KAPITEL 46

Er war King und Michelle zu den Pembrokes gefolgt und fuhr nun hinter ihnen her, als sie zu Roger Canneys Haus unterwegs waren. Heute benutzte er nicht den blauen VW Käfer, sondern einen alten Pick-up. Ein schweißfleckiger Cowboyhut, eine Sonnenbrille und ein aufgeklebter Bart, den er selbst angefertigt hatte, sorgten für die nötige Tarnung. Die zwei Detektive wurden allmählich zu einem Problem, und er war sich nicht sicher, was er in der Sache unternehmen sollte. In Janice Pembrokes Umfeld würden sie keine Spuren finden, genauso wenig wie bei Diane Hinson. Und für sich genommen führte auch der Mord an Rhonda Tyler in eine Sackgasse. Steve Canney jedoch war eine andere Geschichte. Der Junge war der Schlüssel; er konnte alles zum Einsturz bringen.

Er hatte keine Zeit, Roger Canney, den Vater des Jungen, zu töten. Außerdem würde das nur neue Fragen aufwerfen, warum Steve hatte sterben müssen. Er hatte keine andere Wahl, er konnte die Befragung nicht verhindern. Dann musste er analysieren, welche Schlüsse die Detektive daraus zogen, und entsprechend reagieren. Zum Glück hatte er die Voraussicht besessen, Canneys Haus zu verwanzen, bevor er den Jungen getötet hatte. Alles war nur eine Frage der Taktik.

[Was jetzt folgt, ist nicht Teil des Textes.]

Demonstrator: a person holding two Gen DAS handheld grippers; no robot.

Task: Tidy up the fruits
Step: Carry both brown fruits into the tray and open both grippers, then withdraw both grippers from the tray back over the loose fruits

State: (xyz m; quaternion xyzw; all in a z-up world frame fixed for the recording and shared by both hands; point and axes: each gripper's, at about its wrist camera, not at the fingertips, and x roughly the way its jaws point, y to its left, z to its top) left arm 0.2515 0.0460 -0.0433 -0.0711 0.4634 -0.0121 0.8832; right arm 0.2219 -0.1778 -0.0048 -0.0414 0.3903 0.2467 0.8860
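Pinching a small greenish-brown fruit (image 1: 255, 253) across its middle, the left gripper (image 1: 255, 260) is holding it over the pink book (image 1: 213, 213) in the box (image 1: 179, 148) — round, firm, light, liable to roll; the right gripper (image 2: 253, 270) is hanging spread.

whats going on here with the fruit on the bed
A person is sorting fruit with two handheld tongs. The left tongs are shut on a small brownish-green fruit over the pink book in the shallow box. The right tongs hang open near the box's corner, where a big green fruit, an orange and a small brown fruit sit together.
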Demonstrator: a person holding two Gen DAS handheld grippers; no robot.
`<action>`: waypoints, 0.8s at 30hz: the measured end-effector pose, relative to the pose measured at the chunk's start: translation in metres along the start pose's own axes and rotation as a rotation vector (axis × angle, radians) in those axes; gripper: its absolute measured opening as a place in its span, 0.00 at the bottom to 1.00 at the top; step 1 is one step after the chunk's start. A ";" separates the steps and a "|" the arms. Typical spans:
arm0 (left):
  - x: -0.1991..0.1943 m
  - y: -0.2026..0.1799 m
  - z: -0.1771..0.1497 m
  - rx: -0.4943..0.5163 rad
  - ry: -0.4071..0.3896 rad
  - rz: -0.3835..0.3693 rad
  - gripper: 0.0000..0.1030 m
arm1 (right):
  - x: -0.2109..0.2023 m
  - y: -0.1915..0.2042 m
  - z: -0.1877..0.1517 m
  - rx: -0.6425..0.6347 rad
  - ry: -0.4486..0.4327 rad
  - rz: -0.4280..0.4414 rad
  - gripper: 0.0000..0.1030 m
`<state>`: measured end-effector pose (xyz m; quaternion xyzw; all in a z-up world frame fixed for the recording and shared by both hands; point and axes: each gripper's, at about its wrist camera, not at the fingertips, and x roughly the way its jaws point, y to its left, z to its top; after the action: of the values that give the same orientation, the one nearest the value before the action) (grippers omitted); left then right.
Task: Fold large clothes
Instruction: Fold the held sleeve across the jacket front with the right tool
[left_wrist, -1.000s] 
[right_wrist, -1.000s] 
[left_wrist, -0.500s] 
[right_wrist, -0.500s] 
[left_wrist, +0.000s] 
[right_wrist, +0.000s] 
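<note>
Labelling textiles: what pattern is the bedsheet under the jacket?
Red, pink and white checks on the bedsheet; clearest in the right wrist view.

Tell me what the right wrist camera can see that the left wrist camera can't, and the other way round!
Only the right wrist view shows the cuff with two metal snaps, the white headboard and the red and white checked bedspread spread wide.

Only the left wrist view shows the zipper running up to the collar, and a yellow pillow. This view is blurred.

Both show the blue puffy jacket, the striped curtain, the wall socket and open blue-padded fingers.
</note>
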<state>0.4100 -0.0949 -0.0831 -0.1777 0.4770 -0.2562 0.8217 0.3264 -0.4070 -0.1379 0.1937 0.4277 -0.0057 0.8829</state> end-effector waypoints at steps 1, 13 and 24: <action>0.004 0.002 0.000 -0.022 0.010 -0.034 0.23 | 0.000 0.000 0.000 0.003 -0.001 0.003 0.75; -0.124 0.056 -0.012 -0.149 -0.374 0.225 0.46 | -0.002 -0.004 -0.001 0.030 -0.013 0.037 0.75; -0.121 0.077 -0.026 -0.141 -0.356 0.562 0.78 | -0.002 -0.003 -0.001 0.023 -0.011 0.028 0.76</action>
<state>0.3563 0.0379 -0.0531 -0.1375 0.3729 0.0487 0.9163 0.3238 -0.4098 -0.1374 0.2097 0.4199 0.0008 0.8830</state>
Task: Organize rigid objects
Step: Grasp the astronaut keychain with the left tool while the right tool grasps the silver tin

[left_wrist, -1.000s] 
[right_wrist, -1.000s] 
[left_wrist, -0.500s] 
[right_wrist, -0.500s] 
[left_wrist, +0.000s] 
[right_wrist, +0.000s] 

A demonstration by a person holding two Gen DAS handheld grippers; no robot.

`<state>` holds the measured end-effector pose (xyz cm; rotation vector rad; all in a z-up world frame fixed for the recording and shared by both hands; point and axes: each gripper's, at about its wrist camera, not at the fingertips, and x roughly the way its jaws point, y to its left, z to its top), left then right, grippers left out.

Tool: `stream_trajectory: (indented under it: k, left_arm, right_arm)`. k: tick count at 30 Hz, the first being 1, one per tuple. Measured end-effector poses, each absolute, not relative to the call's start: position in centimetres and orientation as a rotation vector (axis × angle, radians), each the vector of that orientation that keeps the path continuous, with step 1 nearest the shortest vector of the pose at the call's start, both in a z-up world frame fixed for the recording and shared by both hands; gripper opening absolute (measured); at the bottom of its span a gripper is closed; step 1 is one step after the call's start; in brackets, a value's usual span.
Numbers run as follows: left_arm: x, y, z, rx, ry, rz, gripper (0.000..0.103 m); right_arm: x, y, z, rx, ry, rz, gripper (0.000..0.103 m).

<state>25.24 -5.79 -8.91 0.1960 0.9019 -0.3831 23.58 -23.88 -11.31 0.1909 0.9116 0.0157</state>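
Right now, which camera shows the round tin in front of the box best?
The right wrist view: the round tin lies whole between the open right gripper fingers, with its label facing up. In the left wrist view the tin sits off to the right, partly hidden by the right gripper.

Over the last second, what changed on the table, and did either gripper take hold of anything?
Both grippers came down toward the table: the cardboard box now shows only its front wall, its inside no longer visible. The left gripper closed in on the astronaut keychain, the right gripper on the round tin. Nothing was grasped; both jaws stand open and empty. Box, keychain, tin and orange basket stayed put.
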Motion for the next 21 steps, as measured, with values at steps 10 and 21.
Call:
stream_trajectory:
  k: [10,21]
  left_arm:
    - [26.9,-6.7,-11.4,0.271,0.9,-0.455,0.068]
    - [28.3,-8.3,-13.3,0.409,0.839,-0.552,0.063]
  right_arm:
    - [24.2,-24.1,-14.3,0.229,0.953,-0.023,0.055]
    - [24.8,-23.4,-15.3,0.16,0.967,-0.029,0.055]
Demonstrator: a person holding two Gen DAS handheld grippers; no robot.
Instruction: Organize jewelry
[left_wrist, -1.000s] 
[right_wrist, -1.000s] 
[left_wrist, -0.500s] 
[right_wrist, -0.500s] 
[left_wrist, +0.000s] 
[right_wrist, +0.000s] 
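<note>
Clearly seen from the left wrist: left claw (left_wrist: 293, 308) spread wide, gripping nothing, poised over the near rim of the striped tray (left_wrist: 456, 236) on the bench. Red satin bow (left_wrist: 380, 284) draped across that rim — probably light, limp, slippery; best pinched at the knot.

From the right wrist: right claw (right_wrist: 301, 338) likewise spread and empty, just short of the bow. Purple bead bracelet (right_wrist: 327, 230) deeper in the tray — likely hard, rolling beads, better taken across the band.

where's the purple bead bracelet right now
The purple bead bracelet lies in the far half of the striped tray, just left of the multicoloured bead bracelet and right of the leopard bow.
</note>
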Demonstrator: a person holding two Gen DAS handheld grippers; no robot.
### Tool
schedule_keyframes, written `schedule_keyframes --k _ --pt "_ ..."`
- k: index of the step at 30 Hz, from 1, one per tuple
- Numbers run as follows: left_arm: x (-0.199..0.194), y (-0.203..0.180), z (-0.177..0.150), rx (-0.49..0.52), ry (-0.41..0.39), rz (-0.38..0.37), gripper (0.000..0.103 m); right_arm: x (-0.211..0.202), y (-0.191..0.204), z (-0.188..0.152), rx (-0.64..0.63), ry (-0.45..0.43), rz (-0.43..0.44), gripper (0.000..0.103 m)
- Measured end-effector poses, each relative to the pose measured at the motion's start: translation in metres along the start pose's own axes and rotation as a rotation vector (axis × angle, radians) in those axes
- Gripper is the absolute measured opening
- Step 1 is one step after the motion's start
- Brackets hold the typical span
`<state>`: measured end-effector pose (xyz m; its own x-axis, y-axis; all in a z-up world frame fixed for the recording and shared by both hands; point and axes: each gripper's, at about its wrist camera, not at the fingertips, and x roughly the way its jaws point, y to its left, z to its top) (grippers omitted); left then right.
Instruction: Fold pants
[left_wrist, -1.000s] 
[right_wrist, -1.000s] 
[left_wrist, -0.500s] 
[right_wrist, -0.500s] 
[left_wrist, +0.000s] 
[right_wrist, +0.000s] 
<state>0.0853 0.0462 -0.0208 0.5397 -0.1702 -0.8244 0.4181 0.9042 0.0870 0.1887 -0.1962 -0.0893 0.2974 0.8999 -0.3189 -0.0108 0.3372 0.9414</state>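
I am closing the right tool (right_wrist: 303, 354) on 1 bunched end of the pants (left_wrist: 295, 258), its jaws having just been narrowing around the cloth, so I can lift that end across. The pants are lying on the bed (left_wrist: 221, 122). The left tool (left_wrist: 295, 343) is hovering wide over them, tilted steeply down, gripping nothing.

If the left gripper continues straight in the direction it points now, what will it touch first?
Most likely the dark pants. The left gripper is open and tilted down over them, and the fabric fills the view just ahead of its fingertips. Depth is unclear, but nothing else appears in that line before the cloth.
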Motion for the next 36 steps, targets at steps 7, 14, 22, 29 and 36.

Er rieb sich den Rücken, wo er im Kampf mit Junior Deaver verletzt worden war. Eine weitere Begegnung dieser Art durfte er sich nicht erlauben. Er hatte gesehen, wie Michelle Maxwell den Holzpfosten ohne sichtliche Anstrengung zerbrochen hatte. Sie war eine gefährliche Frau. Und King war auf seine Art noch viel gefährlicher. Er war sogar der einzige Mensch, vor dem er wirklich Angst hatte, dem er zutraute, dass er ihm im Kampf überlegen war. Vielleicht sollte er in der Sache etwas unternehmen. Und vielleicht würde er dann auch Michelle töten müssen, um zu vermeiden, dass die Frau sich für den Tod ihres Partners an ihm rächte.

Als der Wagen vor ihm in eine lange Auffahrt einbog, die zu einem großen Ziegelhaus im Kolonialstil führte, schwenkte er in eine Seitenstraße, wo er den Pick-up parkte und die Kopfhörer aufsetzte, die er unter seinem Hut versteckt hatte. Er hantierte mit einem Empfänger, der auf dem Beifahrersitz lag, und fand schließlich die Frequenz des Senders, den er im Haus von Canney versteckt hatte. Er lehnte sich zurück und wartete, dass die Show begann.